- TASK GOAL
Your task is to retype the lines from the opening of the material through the line that includes "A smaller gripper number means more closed". Do not copy the pictures.

- DATA SHOWN
↓

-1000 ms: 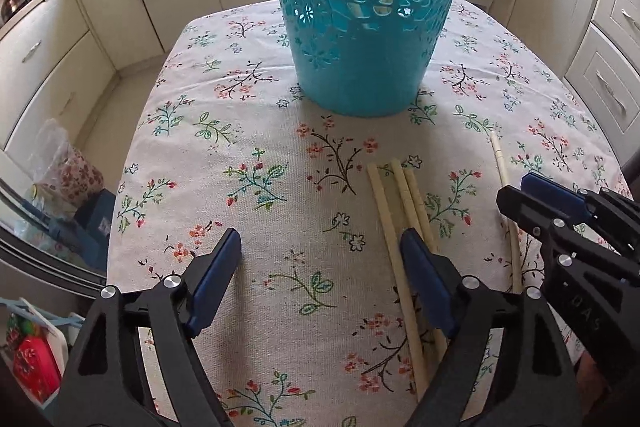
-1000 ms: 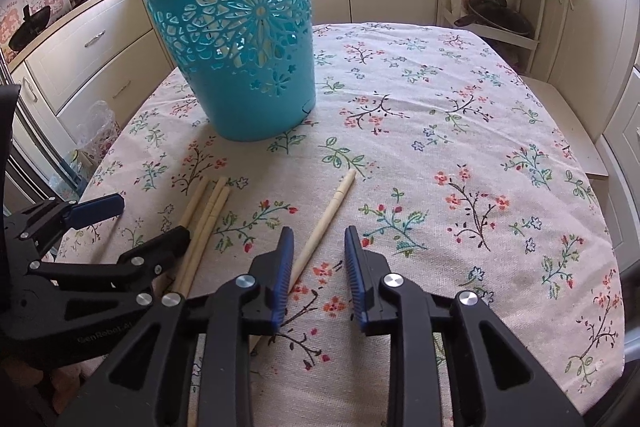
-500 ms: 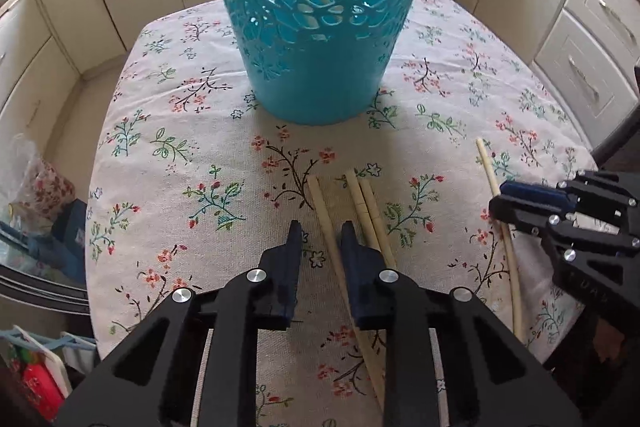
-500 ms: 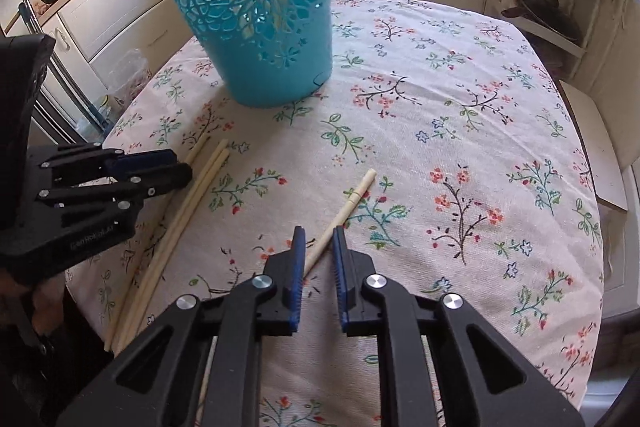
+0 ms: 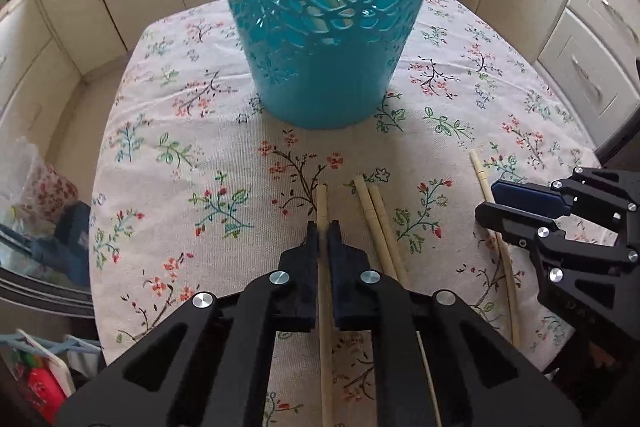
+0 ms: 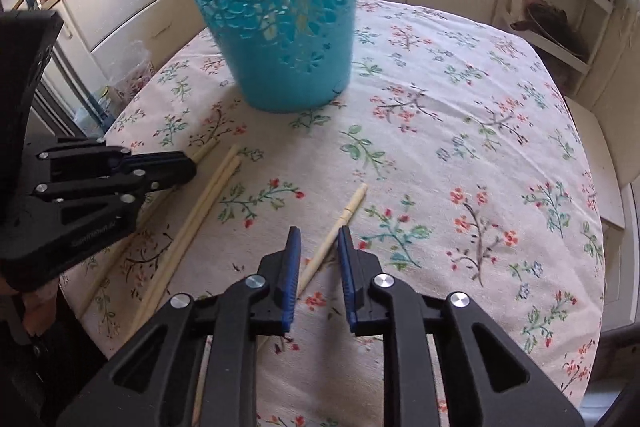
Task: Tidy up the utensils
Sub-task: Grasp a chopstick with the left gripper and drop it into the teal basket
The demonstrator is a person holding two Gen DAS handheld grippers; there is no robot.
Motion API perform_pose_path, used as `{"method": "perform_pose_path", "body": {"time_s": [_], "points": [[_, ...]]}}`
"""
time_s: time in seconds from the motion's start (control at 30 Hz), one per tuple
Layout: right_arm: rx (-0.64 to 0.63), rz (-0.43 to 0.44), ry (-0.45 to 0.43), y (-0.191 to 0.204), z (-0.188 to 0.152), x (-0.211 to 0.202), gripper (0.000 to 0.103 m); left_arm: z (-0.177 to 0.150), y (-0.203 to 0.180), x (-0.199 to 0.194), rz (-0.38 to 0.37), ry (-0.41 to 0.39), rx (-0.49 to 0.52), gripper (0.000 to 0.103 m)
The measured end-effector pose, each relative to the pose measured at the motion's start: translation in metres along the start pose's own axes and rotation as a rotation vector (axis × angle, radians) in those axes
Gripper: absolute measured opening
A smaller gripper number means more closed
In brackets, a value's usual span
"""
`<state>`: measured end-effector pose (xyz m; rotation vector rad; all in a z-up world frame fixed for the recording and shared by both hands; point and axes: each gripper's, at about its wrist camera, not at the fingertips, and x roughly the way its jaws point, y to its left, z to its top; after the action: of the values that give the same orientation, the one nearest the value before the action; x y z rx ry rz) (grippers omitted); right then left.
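A faint moulded word on the left gripper [image 5: 323, 231] body is showing in the right wrist view, too blurred to read. Four pale chopsticks are lying on the floral tablecloth [image 5: 192, 131], at 6 o'clock of the blue cut-out basket [image 5: 328, 27]. The left jaws are pinching the leftmost chopstick [image 5: 322, 199]. A pair [image 5: 376, 215] is lying just beside it. The right gripper [image 6: 318, 239] is straddling the fourth chopstick [image 6: 348, 211], jaws slightly apart; contact unclear. Bare cloth is spreading toward 3 o'clock.

Teal cutwork basket [image 5: 324, 27], floral tablecloth [image 5: 200, 131]
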<state>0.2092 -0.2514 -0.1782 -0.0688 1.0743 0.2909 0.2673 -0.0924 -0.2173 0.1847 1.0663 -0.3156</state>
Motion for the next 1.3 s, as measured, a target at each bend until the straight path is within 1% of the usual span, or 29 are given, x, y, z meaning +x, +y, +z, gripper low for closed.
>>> {"method": "perform_pose_path", "body": {"time_s": [0.03, 0.07, 0.17, 0.2, 0.27, 0.33, 0.37, 0.4, 0.43, 0.53, 0.57, 0.67, 0.8, 0.93, 1.03, 1.13, 1.3], "points": [[-0.011, 0.011, 0.006, 0.0, 0.0, -0.001, 0.012, 0.0, 0.001, 0.0, -0.006, -0.007, -0.01, 0.005], [-0.011, 0.022, 0.011, 0.0, 0.0, -0.002, 0.012, -0.002, 0.004, -0.001, -0.03, -0.013, -0.028, 0.005], [0.004, 0.01, 0.003, -0.009, -0.001, -0.003, 0.013, -0.004, 0.01, -0.001, -0.036, -0.016, -0.041, 0.006], [0.007, 0.016, 0.0, -0.01, -0.001, -0.003, 0.013, -0.004, 0.01, -0.001, -0.034, -0.013, -0.034, 0.006], [-0.009, -0.005, -0.004, -0.005, -0.001, -0.002, 0.013, -0.002, 0.007, 0.0, -0.016, -0.012, -0.011, 0.006], [-0.022, -0.018, -0.01, 0.0, -0.001, -0.002, 0.013, -0.002, 0.005, 0.0, 0.0, -0.032, 0.001, 0.005], [-0.017, -0.018, -0.014, 0.001, -0.001, -0.003, 0.012, -0.002, 0.007, -0.001, -0.015, -0.042, -0.013, 0.005], [-0.004, -0.012, -0.021, 0.0, -0.001, -0.004, 0.011, -0.003, 0.01, -0.003, -0.051, -0.054, -0.039, 0.005], [0.01, -0.006, -0.028, -0.002, -0.002, -0.005, 0.01, -0.005, 0.015, -0.01, -0.083, -0.085, -0.066, 0.005], [0.024, -0.007, -0.042, -0.004, -0.003, -0.006, 0.009, -0.009, 0.024, -0.045, -0.135, -0.218, -0.089, 0.005], [0.026, -0.015, -0.051, -0.003, -0.003, -0.006, 0.009, -0.009, 0.027, -0.054, -0.145, -0.251, -0.095, 0.005], [0.031, -0.024, -0.065, -0.001, -0.002, -0.005, 0.009, -0.003, 0.039, -0.098, -0.177, -0.388, -0.131, 0.005], [0.043, -0.016, -0.069, -0.002, -0.001, -0.004, 0.009, 0.014, 0.049, -0.142, -0.198, -0.524, -0.159, 0.005], [0.047, -0.02, -0.074, -0.003, 0.0, -0.004, 0.009, 0.045, 0.055, -0.174, -0.218, -0.664, -0.2, 0.005], [0.05, -0.019, -0.078, -0.003, -0.002, -0.005, 0.009, 0.072, 0.055, -0.189, -0.223, -0.75, -0.229, 0.005], [0.058, -0.011, -0.081, -0.005, -0.002, -0.007, 0.009, 0.102, 0.052, -0.195, -0.209, -0.819, -0.25, 0.005], [0.064, -0.004, -0.088, -0.006, -0.003, -0.007, 0.009, 0.145, 0.047, -0.197, -0.176, -0.898, -0.275, 0.005]]}}
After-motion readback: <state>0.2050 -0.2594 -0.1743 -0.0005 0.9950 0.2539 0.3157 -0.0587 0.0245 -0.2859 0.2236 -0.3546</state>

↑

- ANSWER FOR THIS EXERCISE
-1000 ms: 
-1000 ms: 
-500 ms: 
-500 ms: 
+0 ms: 
+0 ms: 
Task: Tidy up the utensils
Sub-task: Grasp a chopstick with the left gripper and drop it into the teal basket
The demonstrator is a person holding two Gen DAS handheld grippers; there is no robot.
Motion API perform_pose_path, used as `{"method": "perform_pose_path", "body": {"time_s": [_], "points": [[_, ...]]}}`
"""
time_s: time in seconds from the motion's start (control at 30 Hz), one per tuple
Layout: right_arm: rx (-0.64 to 0.63), rz (-0.43 to 0.44), ry (-0.45 to 0.43), y (-0.191 to 0.204), z (-0.188 to 0.152), x (-0.211 to 0.202), gripper (0.000 to 0.103 m); left_arm: z (-0.177 to 0.150), y (-0.203 to 0.180), x (-0.199 to 0.194), rz (-0.38 to 0.37), ry (-0.41 to 0.39), rx (-0.49 to 0.52), gripper (0.000 to 0.103 m)
The measured end-effector pose, each relative to the pose measured at the motion's start: translation in metres along the start pose's own axes and rotation as a rotation vector (axis × angle, radians) in those axes
Gripper: absolute measured opening
A smaller gripper number means more closed

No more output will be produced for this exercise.